The multi-regional theory suggests that humans evolved in parallel across various regions. According to this model, the hominins Homo erectus left Africa to settle across Eurasia and (maybe) Australia. These disparate populations eventually evolved into modern humans thanks to a helping dollop of gene flow.
Of course, there are the broad strokes of very nuanced models, and we're leaving a lot of discussion out. There is, for example, a debate as to whether African Homo erectus fossils should be considered alongside Asian ones or should be labeled as a different subspecies, Homo ergaster.
Proponents of the out-of-Africa model aren't sure whether non-African humans descended from a single migration out of Africa or at least two major waves of migration followed by a lot of interbreeding.

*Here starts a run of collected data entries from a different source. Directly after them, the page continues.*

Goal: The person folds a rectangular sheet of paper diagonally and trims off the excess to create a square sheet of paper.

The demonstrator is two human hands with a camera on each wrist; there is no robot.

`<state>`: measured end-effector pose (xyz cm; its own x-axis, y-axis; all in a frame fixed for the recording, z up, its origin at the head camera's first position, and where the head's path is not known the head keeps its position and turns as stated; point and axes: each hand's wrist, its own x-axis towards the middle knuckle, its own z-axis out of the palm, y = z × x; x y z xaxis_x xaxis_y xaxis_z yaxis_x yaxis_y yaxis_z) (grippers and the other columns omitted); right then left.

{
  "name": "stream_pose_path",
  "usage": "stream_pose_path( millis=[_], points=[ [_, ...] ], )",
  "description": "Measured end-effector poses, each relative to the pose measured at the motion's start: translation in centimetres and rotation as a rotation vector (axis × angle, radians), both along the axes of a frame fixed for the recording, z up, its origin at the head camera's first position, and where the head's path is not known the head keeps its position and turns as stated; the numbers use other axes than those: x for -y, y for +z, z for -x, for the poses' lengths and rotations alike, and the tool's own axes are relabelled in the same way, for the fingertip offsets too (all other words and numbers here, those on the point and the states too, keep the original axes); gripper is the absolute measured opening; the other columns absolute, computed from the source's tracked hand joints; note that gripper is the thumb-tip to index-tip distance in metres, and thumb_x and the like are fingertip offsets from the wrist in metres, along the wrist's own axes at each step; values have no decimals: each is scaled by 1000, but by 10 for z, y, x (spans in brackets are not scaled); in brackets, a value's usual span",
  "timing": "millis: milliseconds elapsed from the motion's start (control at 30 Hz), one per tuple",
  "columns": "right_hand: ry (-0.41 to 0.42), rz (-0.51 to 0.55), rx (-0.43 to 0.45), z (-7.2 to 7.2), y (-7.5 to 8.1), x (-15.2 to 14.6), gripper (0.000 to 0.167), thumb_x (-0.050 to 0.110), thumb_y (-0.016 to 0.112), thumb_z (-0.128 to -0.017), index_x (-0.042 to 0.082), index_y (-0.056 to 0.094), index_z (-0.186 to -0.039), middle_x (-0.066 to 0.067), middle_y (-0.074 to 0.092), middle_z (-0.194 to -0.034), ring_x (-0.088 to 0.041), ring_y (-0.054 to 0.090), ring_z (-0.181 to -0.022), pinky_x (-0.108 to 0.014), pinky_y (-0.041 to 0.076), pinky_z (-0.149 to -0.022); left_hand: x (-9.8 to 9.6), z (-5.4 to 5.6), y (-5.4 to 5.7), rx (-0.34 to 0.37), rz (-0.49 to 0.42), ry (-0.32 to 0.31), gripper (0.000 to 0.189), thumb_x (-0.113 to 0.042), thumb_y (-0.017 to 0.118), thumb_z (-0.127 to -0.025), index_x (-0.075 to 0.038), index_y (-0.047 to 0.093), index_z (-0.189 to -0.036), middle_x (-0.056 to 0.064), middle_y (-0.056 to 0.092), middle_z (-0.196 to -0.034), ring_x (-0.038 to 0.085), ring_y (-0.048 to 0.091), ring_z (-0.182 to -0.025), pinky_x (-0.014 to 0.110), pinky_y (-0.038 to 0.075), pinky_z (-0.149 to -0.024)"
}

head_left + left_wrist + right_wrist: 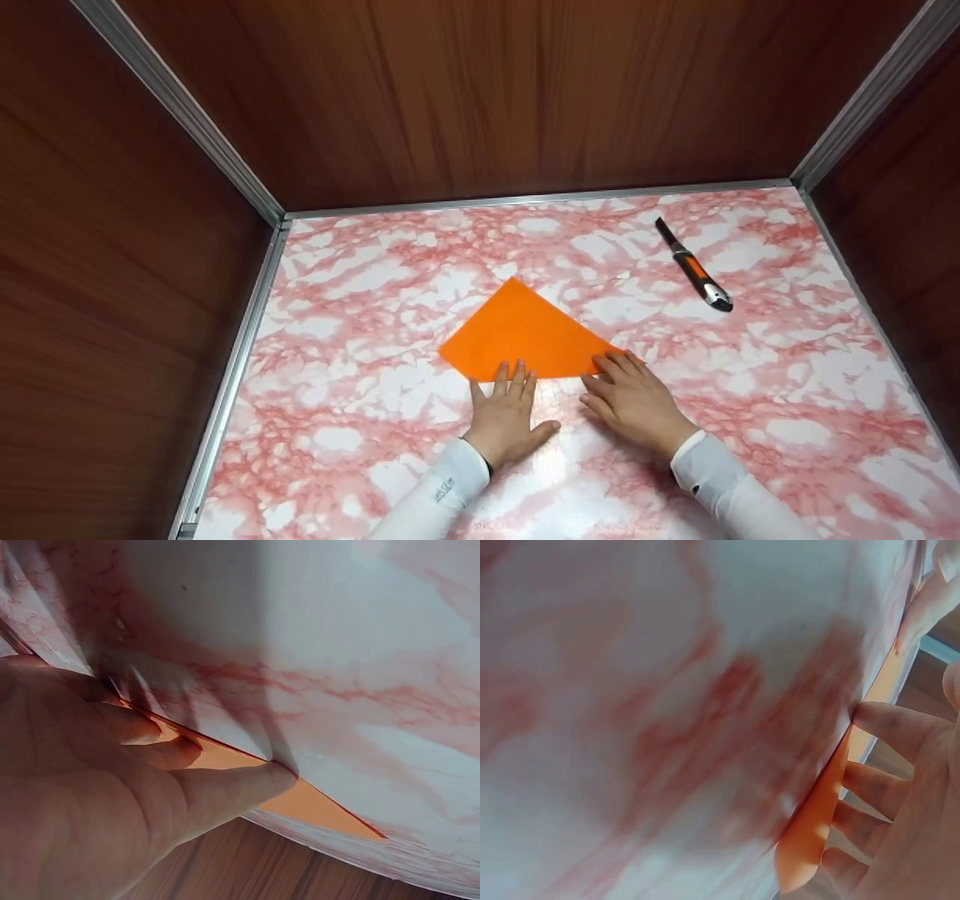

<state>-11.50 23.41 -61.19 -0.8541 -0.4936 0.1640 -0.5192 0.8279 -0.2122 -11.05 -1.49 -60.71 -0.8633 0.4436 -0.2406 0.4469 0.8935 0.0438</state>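
Note:
A sheet of orange paper (517,330), folded with its near edge roughly straight, lies on the table in the head view. On that near edge, left of the middle, the fingertips of my left hand (504,420) rest with fingers spread and thumb out to the side. My right hand (637,401) touches the paper's right corner with extended fingers. In the left wrist view, the left fingers (240,784) press along the orange edge. The right wrist view has the right fingers (874,784) lying on the paper (810,832) near its narrow end.
A utility knife (697,274) with a black and orange handle lies at the back right of the pink-and-white marbled table (360,300). Dark wood panels (480,97) in metal frames enclose the table at the back and both sides.

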Motion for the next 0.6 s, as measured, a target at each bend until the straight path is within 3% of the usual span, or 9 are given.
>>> stream_pose_path(
  millis=[167, 433, 600],
  points=[
    [-30, 12, -6, -4, 0, -12, 48, 49, 48, -99, 13, 69, -124, -17, 54, -136, -39, 41, -131, -57, 19, -111, 0, 1, 0, 3, -7, -2, 94, -79, 25, -88, -14, 19, -157, 8, 11, -161, 33, 7, -146, 75, 17, -100],
    [-103, 4, 83, -9, 1, -28, 52, 52, 44, -99, 16, 65, -130, -15, 50, -141, -37, 37, -133, -55, 14, -113, 1, 0, -1, 16, 3, 0, 95, -79, 22, -88, -15, 16, -157, 7, 8, -162, 32, 6, -147, 74, 16, -101],
    [-118, -9, 85, -11, 2, -37, 53, 53, 43, -100, 16, 65, -130, -15, 49, -141, -37, 38, -132, -56, 15, -112, 2, 0, 0, 10, -6, -9, 95, -79, 24, -88, -14, 18, -157, 8, 9, -162, 33, 8, -146, 75, 17, -100]
  ],
)
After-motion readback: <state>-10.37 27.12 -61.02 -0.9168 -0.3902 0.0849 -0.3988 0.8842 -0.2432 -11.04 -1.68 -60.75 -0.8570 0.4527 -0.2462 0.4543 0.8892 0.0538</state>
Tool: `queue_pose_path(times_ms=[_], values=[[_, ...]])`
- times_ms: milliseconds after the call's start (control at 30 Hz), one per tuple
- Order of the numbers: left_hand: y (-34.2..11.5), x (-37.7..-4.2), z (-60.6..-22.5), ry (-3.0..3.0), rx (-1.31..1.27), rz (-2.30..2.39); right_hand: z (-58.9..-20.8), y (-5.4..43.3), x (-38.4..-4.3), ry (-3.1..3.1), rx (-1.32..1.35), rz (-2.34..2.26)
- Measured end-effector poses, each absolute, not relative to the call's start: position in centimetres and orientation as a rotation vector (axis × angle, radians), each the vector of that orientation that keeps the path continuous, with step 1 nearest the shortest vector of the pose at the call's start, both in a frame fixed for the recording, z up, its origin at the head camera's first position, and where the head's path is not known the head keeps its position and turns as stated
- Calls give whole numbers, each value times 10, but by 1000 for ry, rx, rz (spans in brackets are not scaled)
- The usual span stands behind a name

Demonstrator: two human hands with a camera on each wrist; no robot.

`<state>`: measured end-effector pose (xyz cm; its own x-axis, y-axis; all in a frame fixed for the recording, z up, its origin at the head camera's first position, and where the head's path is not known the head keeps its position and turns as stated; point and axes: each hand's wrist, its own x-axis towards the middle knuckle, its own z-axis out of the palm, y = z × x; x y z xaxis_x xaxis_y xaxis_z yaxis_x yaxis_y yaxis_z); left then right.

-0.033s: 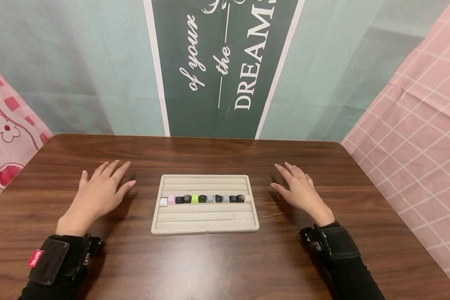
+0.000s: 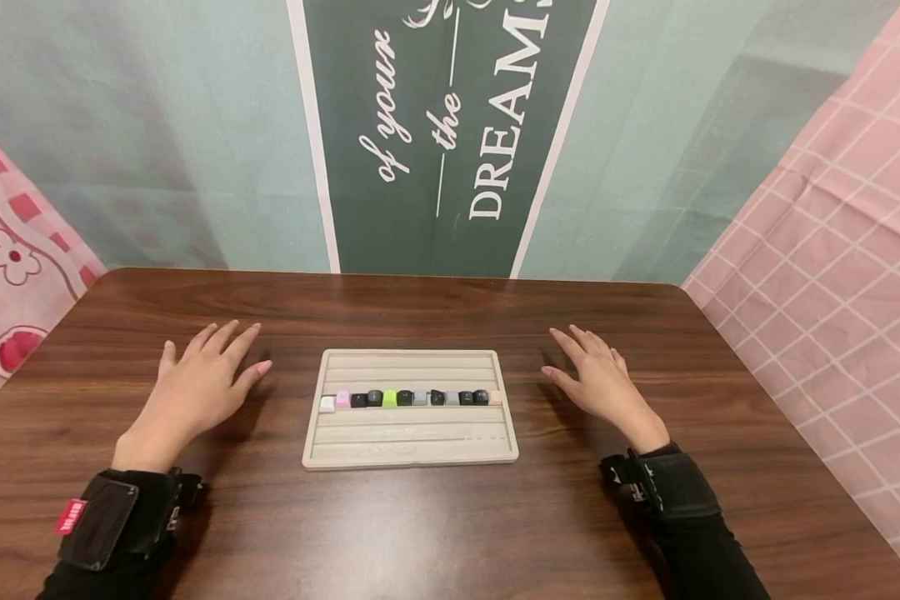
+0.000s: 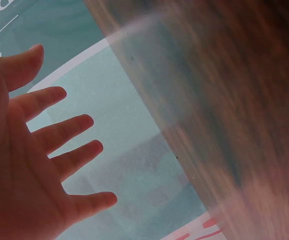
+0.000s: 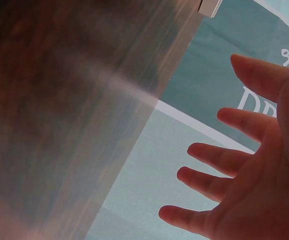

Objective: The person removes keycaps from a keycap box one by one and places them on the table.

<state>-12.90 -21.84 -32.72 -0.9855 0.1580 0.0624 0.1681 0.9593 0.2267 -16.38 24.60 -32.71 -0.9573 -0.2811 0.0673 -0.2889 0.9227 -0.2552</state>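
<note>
Head view, brown wood-grain table (image 2: 412, 517), keycaps (image 2: 405, 398) on tray (image 2: 412, 432), teal backdrop (image 2: 420, 108), pink cloths (image 2: 832, 317)

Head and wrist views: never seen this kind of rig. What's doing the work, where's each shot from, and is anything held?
No machine here: just a person's bare left hand and right hand, with black bands at the wrists.

The head view comes from a camera worn on the head, looking forward and down. Each wrist view comes from a camera on that wrist, so you see the palm side and spread fingers close up.

On the brown table, between the hands, lies a pale tray with a row of small caps across it. Cloth hangs behind. Neither hand holds anything.
</note>
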Motion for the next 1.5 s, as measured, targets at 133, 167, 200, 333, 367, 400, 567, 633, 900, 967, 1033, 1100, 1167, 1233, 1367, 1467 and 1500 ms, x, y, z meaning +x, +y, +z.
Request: queue_pose_path(times_ms=[133, 167, 200, 333, 367, 400, 567, 633, 900, 967, 1033, 1100, 1167, 1233, 1367, 1467, 1500], values=[[-220, -131, -328, -3064, -260, -366, -326, 245, -164, -3052, 452, 420], [-220, -131, -328, -3063, -261, -369, -326, 245, -165, -3052, 451, 423], [-220, -132, -328, -3061, -262, -370, -326, 244, -165, -3052, 451, 426], [-220, -133, -326, -3037, -275, -376, -327, 244, -166, -3052, 439, 431], [-220, -133, -325, -3026, -281, -381, -327, 243, -166, -3051, 433, 434], [-219, -133, -324, -3014, -290, -382, -326, 243, -166, -3049, 427, 438], [-212, -132, -316, -2952, -350, -403, -325, 240, -166, -2994, 405, 469], [-207, -130, -312, -2927, -377, -402, -324, 238, -165, -2969, 402, 487], [-184, -121, -304, -2830, -500, -332, -314, 226, -159, -2903, 442, 566], [-179, -118, -304, -2798, -528, -315, -312, 223, -158, -2893, 458, 568], [-173, -117, -305, -2768, -559, -301, -310, 219, -156, -2884, 474, 566], [-168, -115, -307, -2750, -591, -293, -308, 215, -154, -2880, 498, 564], [-164, -114, -309, -2753, -616, -291, -308, 211, -151, -2876, 532, 554], [-161, -114, -311, -2761, -633, -285, -308, 206, -148, -2870, 572, 542], [-155, -114, -317, -2787, -654, -256, -309, 197, -143, -2855, 669, 536], [-152, -114, -321, -2790, -671, -238, -312, 192, -140, -2858, 742, 553], [-151, -114, -323, -2791, -674, -239, -313, 191, -139, -2865, 762, 558]])
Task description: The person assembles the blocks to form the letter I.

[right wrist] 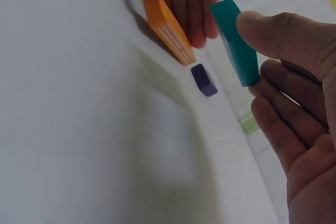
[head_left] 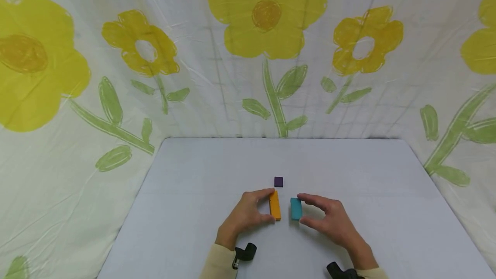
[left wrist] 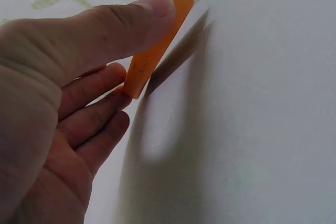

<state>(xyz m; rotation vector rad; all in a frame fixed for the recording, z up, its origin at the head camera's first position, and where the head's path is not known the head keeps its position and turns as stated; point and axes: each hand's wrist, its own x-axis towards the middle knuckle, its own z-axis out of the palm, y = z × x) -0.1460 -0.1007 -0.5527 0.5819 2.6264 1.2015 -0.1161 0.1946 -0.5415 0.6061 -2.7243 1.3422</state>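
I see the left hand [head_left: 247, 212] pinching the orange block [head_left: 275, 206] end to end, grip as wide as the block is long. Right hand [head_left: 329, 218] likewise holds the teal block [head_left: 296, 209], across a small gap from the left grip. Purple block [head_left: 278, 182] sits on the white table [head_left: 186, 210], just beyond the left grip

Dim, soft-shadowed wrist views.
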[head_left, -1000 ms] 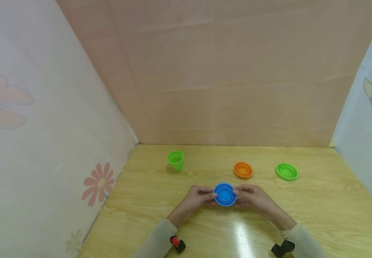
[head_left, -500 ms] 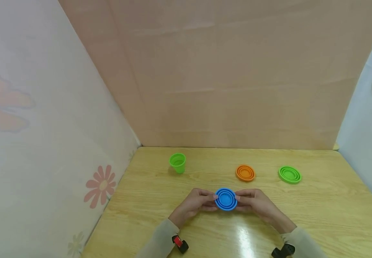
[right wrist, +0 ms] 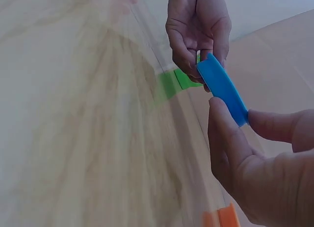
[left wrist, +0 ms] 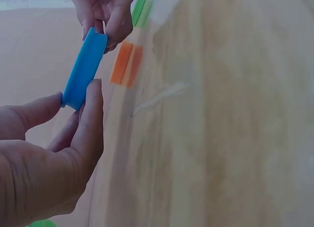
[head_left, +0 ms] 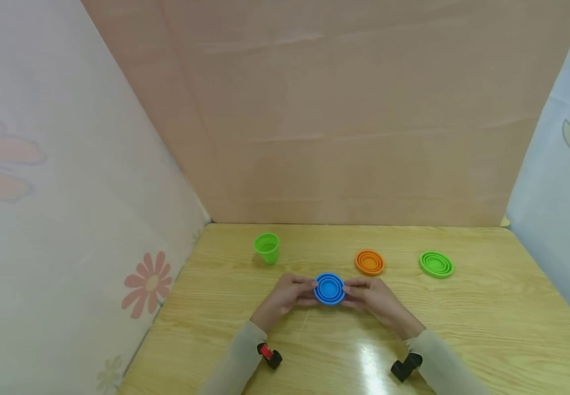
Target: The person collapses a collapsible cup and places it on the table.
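Observation:
A blue collapsible cup point(head_left: 329, 289), folded flat into concentric rings, is held up between both hands, its ringed face turned toward the head camera. My left hand point(head_left: 287, 296) pinches its left edge, thumb on the face and fingers behind. At the opposite edge my right hand point(head_left: 374, 300) pinches it the same way. Seen side-on in the left wrist view, the blue cup point(left wrist: 84, 69) is a thin disc above the table. The right wrist view also shows the cup point(right wrist: 223, 88) edge-on, thumb and fingertips on either side of it.
Behind the hands on the wooden table point(head_left: 487, 318) lie a flat orange collapsible cup point(head_left: 369, 263) and, to its right, a flat green one point(head_left: 435, 264). An expanded green cup point(head_left: 267, 248) stands upright at the back left. A beige panel point(head_left: 344, 120) closes the back.
Both hands and the folded blue cup have shifted slightly left and away from the body, toward the back of the table. The grip is unchanged, and the other cups have stayed put.

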The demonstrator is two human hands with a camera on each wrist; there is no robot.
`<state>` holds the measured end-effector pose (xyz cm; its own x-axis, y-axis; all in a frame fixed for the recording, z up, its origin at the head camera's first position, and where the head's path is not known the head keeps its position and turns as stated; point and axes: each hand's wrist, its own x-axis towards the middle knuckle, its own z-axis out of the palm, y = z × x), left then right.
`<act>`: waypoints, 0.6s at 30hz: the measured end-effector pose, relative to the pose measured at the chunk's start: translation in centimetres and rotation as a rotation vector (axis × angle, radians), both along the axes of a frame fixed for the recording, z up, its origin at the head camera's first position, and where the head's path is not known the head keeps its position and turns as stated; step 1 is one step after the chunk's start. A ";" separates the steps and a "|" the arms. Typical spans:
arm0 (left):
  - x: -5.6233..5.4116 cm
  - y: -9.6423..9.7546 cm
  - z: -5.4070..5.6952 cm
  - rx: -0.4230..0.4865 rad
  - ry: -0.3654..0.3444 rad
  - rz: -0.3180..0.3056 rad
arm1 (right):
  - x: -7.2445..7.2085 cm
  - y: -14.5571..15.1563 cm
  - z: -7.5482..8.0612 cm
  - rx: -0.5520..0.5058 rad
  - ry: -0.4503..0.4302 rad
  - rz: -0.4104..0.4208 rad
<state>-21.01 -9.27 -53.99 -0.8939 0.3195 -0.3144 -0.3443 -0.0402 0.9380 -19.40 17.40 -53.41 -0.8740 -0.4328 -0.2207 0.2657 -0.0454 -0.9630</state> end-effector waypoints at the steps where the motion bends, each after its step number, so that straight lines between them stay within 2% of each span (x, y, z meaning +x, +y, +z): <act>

Did we head east or south of Eden?
Not all anthropologists agree with Begun and his team's conclusions. As noted by New Scientist, it is possible that the Nikiti ape is not related to hominins at all. It may have evolved similar features independently, developing teeth to eat similar foods or chew in a similar manner as early hominins.
Ultimately, Nikiti ape alone doesn't offer enough evidence to upend the out of Africa model, which is supported by a more robust fossil record and DNA evidence. But additional evidence may be uncovered to lend further credence to Begun's hypothesis or lead us to yet unconsidered ideas about humanity's evolution.